■ Work required
Write out the full listing exactly as it appears below.

■ Provided information
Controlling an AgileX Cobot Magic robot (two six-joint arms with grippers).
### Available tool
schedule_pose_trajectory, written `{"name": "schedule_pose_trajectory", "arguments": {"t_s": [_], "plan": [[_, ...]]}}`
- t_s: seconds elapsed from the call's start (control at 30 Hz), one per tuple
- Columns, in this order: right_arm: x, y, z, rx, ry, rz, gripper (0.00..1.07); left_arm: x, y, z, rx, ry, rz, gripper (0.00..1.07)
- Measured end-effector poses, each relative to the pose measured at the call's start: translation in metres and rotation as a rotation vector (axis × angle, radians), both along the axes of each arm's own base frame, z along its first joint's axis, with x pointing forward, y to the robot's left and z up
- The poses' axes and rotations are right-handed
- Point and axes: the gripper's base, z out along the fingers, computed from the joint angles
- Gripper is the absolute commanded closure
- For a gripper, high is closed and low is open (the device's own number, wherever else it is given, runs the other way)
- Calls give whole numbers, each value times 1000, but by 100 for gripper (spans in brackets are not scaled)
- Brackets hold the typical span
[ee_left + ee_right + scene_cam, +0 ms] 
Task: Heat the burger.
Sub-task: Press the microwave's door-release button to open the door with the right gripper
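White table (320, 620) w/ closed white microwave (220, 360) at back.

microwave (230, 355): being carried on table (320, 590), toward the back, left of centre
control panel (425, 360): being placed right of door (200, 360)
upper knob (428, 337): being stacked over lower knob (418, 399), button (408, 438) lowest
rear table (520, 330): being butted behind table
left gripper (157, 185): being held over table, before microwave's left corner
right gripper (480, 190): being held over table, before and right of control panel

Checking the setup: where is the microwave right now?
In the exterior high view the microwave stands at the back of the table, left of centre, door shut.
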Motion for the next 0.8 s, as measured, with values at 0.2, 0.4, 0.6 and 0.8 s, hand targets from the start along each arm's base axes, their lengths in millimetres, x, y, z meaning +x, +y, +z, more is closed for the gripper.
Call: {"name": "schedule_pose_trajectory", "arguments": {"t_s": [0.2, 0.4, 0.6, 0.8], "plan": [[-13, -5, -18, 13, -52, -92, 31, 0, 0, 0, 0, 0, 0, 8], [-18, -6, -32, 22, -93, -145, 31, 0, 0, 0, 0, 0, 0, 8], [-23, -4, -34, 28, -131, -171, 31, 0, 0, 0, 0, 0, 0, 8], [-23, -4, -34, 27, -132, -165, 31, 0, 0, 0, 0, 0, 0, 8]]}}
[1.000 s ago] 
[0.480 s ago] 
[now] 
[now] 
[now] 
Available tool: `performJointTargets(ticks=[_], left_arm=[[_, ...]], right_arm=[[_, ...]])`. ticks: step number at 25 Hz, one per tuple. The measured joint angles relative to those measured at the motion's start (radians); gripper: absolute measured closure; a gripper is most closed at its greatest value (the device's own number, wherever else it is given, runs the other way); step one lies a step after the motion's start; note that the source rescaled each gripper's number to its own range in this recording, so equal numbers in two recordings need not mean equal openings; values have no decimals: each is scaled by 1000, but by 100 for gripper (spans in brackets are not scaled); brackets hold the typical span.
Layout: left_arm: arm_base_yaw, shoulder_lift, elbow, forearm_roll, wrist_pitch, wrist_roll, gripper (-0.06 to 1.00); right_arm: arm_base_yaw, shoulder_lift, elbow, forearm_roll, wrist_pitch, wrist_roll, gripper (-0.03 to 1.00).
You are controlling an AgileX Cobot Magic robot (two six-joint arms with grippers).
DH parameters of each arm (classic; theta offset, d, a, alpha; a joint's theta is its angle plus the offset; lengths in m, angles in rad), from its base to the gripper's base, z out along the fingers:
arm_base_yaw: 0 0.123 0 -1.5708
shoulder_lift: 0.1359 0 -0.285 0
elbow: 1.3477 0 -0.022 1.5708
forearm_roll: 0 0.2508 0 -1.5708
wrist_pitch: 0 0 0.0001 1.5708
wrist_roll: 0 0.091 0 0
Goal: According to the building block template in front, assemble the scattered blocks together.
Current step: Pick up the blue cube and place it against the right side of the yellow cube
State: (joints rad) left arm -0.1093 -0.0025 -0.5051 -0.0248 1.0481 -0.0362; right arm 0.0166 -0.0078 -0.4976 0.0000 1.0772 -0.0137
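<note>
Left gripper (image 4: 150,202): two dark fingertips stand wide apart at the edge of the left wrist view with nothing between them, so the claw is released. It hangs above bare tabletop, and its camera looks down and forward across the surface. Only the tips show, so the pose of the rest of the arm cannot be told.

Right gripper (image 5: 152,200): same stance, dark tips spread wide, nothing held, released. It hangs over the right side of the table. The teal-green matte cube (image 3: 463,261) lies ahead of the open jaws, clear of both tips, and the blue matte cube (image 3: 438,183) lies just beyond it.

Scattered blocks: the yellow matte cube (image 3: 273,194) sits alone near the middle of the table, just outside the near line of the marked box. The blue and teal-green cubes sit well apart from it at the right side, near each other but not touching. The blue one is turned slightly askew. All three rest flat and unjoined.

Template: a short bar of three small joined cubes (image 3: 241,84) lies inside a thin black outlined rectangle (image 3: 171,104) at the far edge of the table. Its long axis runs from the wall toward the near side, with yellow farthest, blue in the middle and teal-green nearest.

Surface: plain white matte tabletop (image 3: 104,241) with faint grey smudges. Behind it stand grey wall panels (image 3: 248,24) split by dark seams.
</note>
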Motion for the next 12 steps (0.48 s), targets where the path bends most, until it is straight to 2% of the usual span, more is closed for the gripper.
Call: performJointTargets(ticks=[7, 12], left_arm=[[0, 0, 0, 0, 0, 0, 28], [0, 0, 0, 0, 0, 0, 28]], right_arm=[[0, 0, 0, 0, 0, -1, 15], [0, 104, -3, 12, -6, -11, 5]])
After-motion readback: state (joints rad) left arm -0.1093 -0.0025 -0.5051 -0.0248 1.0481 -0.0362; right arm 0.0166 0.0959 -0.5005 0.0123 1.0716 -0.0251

■ Answer
Controlling an AgileX Cobot Magic robot (two six-joint arms with grippers).
### Available tool
schedule_pose_trajectory, written `{"name": "schedule_pose_trajectory", "arguments": {"t_s": [_], "plan": [[_, ...]]}}`
- t_s: seconds elapsed from the call's start (control at 30 Hz), one per tuple
- Columns, in this order: right_arm: x, y, z, rx, ry, rz, gripper (0.00..1.07); left_arm: x, y, z, rx, ry, rz, gripper (0.00..1.07)
- Measured end-effector poses, each relative to the pose measured at the call's start: translation in metres and rotation as a rotation vector (axis × angle, radians), both along the axes of each arm's own base frame, z along its first joint's axis, with x pointing forward, y to the robot's left and z up
- The poses' axes and rotations are right-handed
- Point and axes: the gripper's base, z out along the fingers, computed from the joint angles
- Gripper is the absolute commanded closure
- For a gripper, high is closed and low is open (the device's own number, wherever else it is given, runs the other way)
- Calls give whole numbers, each value times 1000, but by 100 for gripper (spans in brackets are not scaled)
- Brackets hold the typical span
[ee_left + ee_right + scene_cam, +0 ms] 
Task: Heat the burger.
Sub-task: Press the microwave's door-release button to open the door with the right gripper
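White table (320, 620) w/ closed white microwave (220, 360) at back.

microwave (230, 355): being carried on table (320, 590), toward the back, left of centre
control panel (425, 360): being placed right of door (200, 360)
upper knob (428, 337): being stacked over lower knob (418, 399), button (408, 438) lowest
rear table (520, 330): being butted behind table
left gripper (157, 185): being held over table, before microwave's left corner
right gripper (480, 190): being held over table, before and right of control panel

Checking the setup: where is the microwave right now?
In the exterior high view the microwave stands at the back of the table, left of centre, door shut.
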Motion for the next 0.8 s, as measured, with values at 0.2, 0.4, 0.6 and 0.8 s, hand targets from the start along each arm's base axes, their lengths in millimetres, x, y, z meaning +x, +y, +z, more is closed for the gripper.
Call: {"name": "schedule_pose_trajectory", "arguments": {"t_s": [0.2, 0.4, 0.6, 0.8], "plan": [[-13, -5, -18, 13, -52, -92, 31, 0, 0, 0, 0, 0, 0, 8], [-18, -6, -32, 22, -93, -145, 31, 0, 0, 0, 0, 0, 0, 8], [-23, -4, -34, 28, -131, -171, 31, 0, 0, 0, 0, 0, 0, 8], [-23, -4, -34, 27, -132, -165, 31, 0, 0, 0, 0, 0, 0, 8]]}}
[1.000 s ago] 
[0.480 s ago] 
[now] 
[now] 
[now] 
Available tool: `performJointTargets(ticks=[_], left_arm=[[_, ...]], right_arm=[[_, ...]])`. ticks: step number at 25 Hz, one per tuple. The measured joint angles relative to those measured at the motion's start (radians); gripper: absolute measured closure; a gripper is most closed at its greatest value (the device's own number, wherever else it is given, runs the other way); step one lies a step after the motion's start; note that the source rescaled each gripper's number to its own range in this recording, so equal numbers in two recordings need not mean equal openings; values have no decimals: each is scaled by 1000, but by 100 for gripper (spans in brackets are not scaled); brackets hold the typical span.
Layout: left_arm: arm_base_yaw, shoulder_lift, elbow, forearm_roll, wrist_pitch, wrist_roll, gripper (-0.06 to 1.00); right_arm: arm_base_yaw, shoulder_lift, elbow, forearm_roll, wrist_pitch, wrist_roll, gripper (-0.03 to 1.00).
You are controlling an AgileX Cobot Magic robot (two six-joint arms with grippers).
DH parameters of each arm (classic; theta offset, d, a, alpha; a joint's theta is its angle plus the offset; lengths in m, angles in rad), from its base to the gripper's base, z out along the fingers:
arm_base_yaw: 0 0.123 0 -1.5708
shoulder_lift: 0.1359 0 -0.285 0
elbow: 1.3477 0 -0.022 1.5708
forearm_roll: 0 0.2508 0 -1.5708
wrist_pitch: 0 0 0.0001 1.5708
wrist_roll: 0 0.091 0 0
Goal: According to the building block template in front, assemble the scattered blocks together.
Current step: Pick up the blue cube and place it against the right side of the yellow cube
State: (joints rad) left arm -0.1093 -0.0025 -0.5051 -0.0248 1.0481 -0.0362; right arm 0.0166 -0.0078 -0.4976 0.0000 1.0772 -0.0137
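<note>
Left gripper (image 4: 150,202): two dark fingertips stand wide apart at the edge of the left wrist view with nothing between them, so the claw is released. It hangs above bare tabletop, and its camera looks down and forward across the surface. Only the tips show, so the pose of the rest of the arm cannot be told.

Right gripper (image 5: 152,200): same stance, dark tips spread wide, nothing held, released. It hangs over the right side of the table. The teal-green matte cube (image 3: 463,261) lies ahead of the open jaws, clear of both tips, and the blue matte cube (image 3: 438,183) lies just beyond it.

Scattered blocks: the yellow matte cube (image 3: 273,194) sits alone near the middle of the table, just outside the near line of the marked box. The blue and teal-green cubes sit well apart from it at the right side, near each other but not touching. The blue one is turned slightly askew. All three rest flat and unjoined.

Template: a short bar of three small joined cubes (image 3: 241,84) lies inside a thin black outlined rectangle (image 3: 171,104) at the far edge of the table. Its long axis runs from the wall toward the near side, with yellow farthest, blue in the middle and teal-green nearest.

Surface: plain white matte tabletop (image 3: 104,241) with faint grey smudges. Behind it stand grey wall panels (image 3: 248,24) split by dark seams.
</note>
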Motion for the next 12 steps (0.48 s), targets where the path bends most, until it is straight to 2% of the usual span, more is closed for the gripper.
Call: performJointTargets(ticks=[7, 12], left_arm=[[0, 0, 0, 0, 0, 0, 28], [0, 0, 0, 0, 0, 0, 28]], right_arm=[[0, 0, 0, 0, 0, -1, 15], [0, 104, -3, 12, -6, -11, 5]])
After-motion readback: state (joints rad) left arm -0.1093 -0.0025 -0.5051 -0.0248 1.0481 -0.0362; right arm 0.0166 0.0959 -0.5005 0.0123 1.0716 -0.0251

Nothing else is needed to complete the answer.